Siemens logo logic controller

I already prototyped controlling the Logo's analog output from Home Assistant using Modbus over TCP, and realized I could re-use this setup and replace the dimmer with an industrial power controller performing phase angle power control.



Test setup (convection heater not visible)

Power controller

I bought a 'RGC1P23V30ED Solid State Contactor, 85-265Vac, 30A Carlo GAVAZZI'. This device can perform phase angle power control by firing its SCR at a certain angle of each AC sine wave. This is the way classic filament lights are dimmed. I think it's reasonably priced at 138€ for industrial gear.


Carlo GAVAZZI power controller

The power controller has an analog voltage input as control signal.

Siemens Logo AQ and Home assistant

The simplest way to interface the logo with home assistant is by enabling a modbus server in the Logo.

After doing so, the modbus register map can be accessed given an off-by-one is respected :-).


Modbus Address space

Logo sketch

The Logo runs a simple sketch that will continuously set its analog output (AQ) to the value of an analog variable (AM)


Logo sketch

Modbus Hub configuration

You need to configure the modbus device in the configuration.yaml's modbus section.

- name: "logo1"
  delay: 5
  timeout: 5
  type: tcp
  host: ""
  port: 502

Input Number

To set the heater power, I created an 'input number' which triggers an automation to perform a modbus write. I set the scale to the heater's maximum output power, and the unit to Watts so this can be plotted nicely.

Note that this is not the actual power. Since we have a feedback loop in the automation below, all solar production will be consumed but this value will not be exactly the heater power since it's not a measurement.

  name: heatdump level
  initial: 0
  min: 0
  max: 2000
  step: 1
  unit_of_measurement: W


After setting up this automation, changing the input number slider will change the Logo's analog output.

- alias: modbusupdate
  description: "Push input_number value to modbus register"
    - platform: state
      entity_id: input_number.heatdump_level_variable
  condition: []
    - service: modbus.write_register
        hub: logo1
        unit: 1
        address: 528
        value: "{{ int(states('input_number.heatdump_level_variable')|int * 1000/2000) }}"

Power optimizer

I'm very fed up with YAML automations in home assistant. I tried pyscript which is very promising, but this time I wanted to give appdaemon a try.

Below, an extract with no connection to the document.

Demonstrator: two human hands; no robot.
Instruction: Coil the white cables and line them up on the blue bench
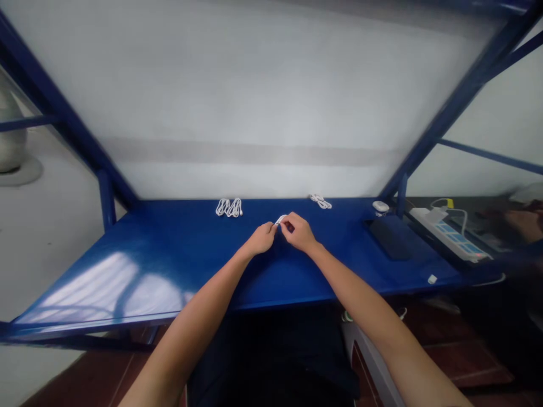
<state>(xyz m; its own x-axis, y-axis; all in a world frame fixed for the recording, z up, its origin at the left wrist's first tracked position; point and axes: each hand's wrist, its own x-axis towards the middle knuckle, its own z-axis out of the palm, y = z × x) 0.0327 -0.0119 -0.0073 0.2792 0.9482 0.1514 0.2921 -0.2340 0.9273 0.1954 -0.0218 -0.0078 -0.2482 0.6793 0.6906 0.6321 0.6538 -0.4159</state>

I created this simple automation which has an obvious issue: that the power consumption and production values from a DSMR telegram are fed sequentially to the power_update() callback via state update events, which will cause it to produce an output based on old and new data, resulting in bad output.

During my (short) testing I did not observe any weird behavior caused by this. I just simply coded it and it started doing its thing!

class HelloWorld(hass.Hass):
    """ Note: All units are watts """
    consumption = Decimal("0")
    production = Decimal("0")
    heater_max_power = Decimal("2000")
    heater_min_power = Decimal("10")
    current_heater_power = 0
    def initialize(self):
        self.listen_state(self.on_measurement_update, "sensor.electricity_meter_power_consumption")
        self.listen_state(self.on_measurement_update, "sensor.electricity_meter_power_production")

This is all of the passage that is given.